Its true that today Nadal seems mentally unbreakable, and that Federer has tons of problems ahead of him. However, lets keep in mind that Nadal has been around for a smaller amount of time, while Federer has been winning for several years now. Lets see Nadal 5 years down the road - competing with perhaps another strong and upcoming youngster. They are both great players, but I suspect that Federer will eventually bounce back to break Sampras' record before Nadal gets there.

Cheers. Great post as always.

Anonymous said...

So tears now count as a display of "negative emotion" do they? God help us!

maryka said...

Surely no one but the close-minded crusaders of anti-drug America believes that smoking a bit of pot here and there is any big deal? If he'd been pictured funnelling a beer, there would have been no controversy at all. I missed the Superbowl ads this year, but I'm sure many of them showed young people having a grand old time guzzling various alcholic beverages to excess. Given that alcohol is at least as "bad" for you as marijuana, I find it somewhat dismaying to read that you're "not condoning his behaviour, which was wrong and stupid, as it would be for everyone else". Give the kid a break already!

What's truly sad is how an entire country of people can be duped into thinking smoking weed is any worse than smoking tobacco, drinking beer, gambling, or any other of the legal vices out there. Personally I think this episode just makes Phelps look like a regular human being. We already put a lot of unfair pressure on athletes and superstars like him to live up to our perfect ideals, I'm frankly surprised he's able to live a normal life at all.

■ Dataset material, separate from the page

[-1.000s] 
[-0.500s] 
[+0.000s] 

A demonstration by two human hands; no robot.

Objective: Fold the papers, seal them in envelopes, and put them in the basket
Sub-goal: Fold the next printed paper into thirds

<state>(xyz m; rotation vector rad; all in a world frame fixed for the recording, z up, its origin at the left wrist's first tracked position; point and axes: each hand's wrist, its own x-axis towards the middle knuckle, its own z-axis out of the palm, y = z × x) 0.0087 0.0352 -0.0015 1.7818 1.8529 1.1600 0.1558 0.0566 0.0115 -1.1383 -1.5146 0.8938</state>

Nice coverage of the tennis stuff, by the way.

Anonymous said...

Like your coverage. Couple of points
-wonder who his friends are that released the picture
-wonder how his performance would improve if he didn't smoke or drink
-wonder what "brand" he was smoking as one of our Canadian snow boarders in the Olympics was "caught" as he was in the same room as pot.
I don't usually follow tennis but your commentary made me want to watch.

Ross Tucker and Jonathan Dugas said...

Hi everyone

Thanks for the comments. Responses to each:


I'm sure you're right. Federer will win another slam at least, maybe two. But he won't bounce back to dominate, because he's now one of the cluster, not the dominant player, which is what I think will be the result of this - as I said, it's not Nadal, but the OTHER five guys who Federer now has to worry about. It makes the sport great to watch, that's for sure!

Thanks, as always, for reading

To Simon:

No, not directly, but what they represent in this case is without doubt a negative situation for Federer. I tried hard to stress in the post that they tears represented something, and that "something" is undoubtedly the pressure that Federer is now feeling.

I think Maria's post on the finals analysis post is really great, because she's picked up that Federer's meltdown in the fifth set may be a sign that he switched over from an internal focus to an external focus and suddenly started to think about the stakes and the other factors. That affected his game enormously. That is VERY negative, and it was then followed up by the tears on the podium.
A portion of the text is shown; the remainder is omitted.